Dwi Budhi Martono yang akrab disapa Totok, 56 tahun, mengemudikan mobil Esemka Bima Prototipe. Mobil prototipe itu hanya ada dua, satu lagi dimiliki oleh seorang guru SMK di Riau. 10 September 2019. TEMPO/Dinda Leo Listy
GOOTO.COM, Jakarta - guru teknik otomotif SMK Negeri 2 Surakarta yang dikenal sebagai salah satu inisiator mobil Esemka, Dwi Budhi Martono, gerah mendengar berbagai komentar menyudutkan terhadap mobil Esemka Bima yang baru diluncurkan PT Solo Manufaktur Kreasi (Esemka) pada Jumat pekan lalu.
"Mitsubishi merintis industri jip menggunakan Willis (merek legendaris dari AS) pada 1942. India merintis Tata menggandeng Fiat (produsen mobil Italia). Malaysia merintis Proton menggunakan Mitsubishi. Dan tidak ada masyarakat mereka yang berkomentar negatif karena mereka memiliki NASIONALISME," tulis Totok, panggilan akrab Dwi Budhi Martono, dalam suatu grup WhatsApp yang dia ikuti.

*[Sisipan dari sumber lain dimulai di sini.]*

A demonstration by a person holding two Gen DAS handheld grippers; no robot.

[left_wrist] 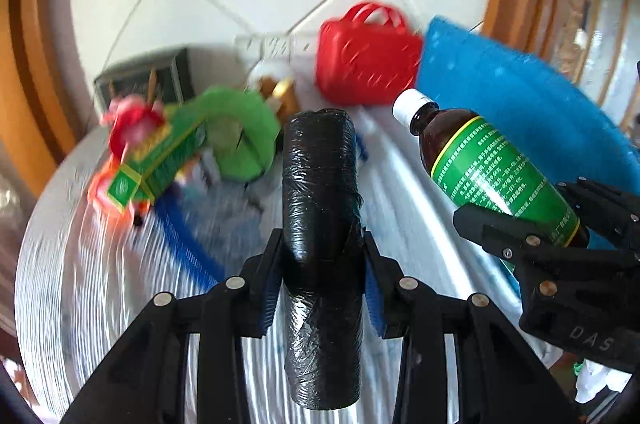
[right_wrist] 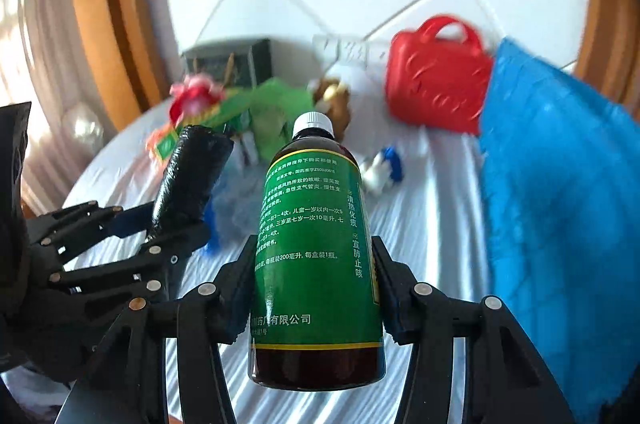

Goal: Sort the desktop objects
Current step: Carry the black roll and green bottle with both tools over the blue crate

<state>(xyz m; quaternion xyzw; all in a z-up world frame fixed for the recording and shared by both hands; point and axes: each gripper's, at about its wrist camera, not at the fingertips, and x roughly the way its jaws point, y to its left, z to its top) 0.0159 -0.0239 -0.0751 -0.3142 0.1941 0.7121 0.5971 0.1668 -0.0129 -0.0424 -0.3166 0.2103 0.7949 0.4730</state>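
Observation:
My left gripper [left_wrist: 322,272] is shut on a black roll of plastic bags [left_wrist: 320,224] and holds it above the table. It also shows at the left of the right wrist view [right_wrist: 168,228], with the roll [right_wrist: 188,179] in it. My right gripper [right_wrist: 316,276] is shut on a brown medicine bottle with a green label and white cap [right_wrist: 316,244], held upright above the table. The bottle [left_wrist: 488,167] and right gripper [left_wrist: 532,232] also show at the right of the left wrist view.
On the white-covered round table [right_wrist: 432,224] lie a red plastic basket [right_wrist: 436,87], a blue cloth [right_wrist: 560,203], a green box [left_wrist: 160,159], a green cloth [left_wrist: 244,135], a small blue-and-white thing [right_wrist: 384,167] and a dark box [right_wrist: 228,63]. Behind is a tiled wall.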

Seperti diketahui, mobil pikap Esemka Bima yang baru diluncurkan bersamaan dengan peresmian pabrik PT Esemka di Boyolali oleh Presiden Joko Widodo itu disebut-sebut mirip dengan Changan MD021, mobil dari Cina.
Totok mengatakan, terlalu berat bagi sebuah industri otomotif yang baru dirintis untuk membuat seluruh komponennya secara mandiri. "Satu mobil itu terdiri dari 2.700 komponen lebih. Kita tahu, komponen mobil itu akan sangat mahal jika diproduksi dalam jumlah kecil. Sedangkan untuk memproduksi dalam jumlah banyak, menjualnya juga tidak mudah," kata lelaki 56 tahun itu.
Maka itu, Totok berujar, di dalam industri otomotif selalu memiliki mitra industri besar yang menyediakan komponen-komponen tersebut. "Seharusnya Esemka lahir di era Soekarno, era di mana orang-orang Indonesia berhati merah putih," ujar Totok tak kalah nyinyir.
Totok menambahkan, Indonesia menggandeng industri otomotif Cina karena banyak merek yang ada di Indonesia dibuat di Cina. Dia mempersilakan siapa saja yang selalu berkomentar nyinyir terhadap Esemka untuk mengakses www.chinaautoweb.com. "Silakan lihat sendiri, ada Acura, Audi, bahkan BMW yang dibuat di Cina. Kalau seluruh komponen harus dibuat sendiri, 50 tahun pun belum terwujud," kata Totok.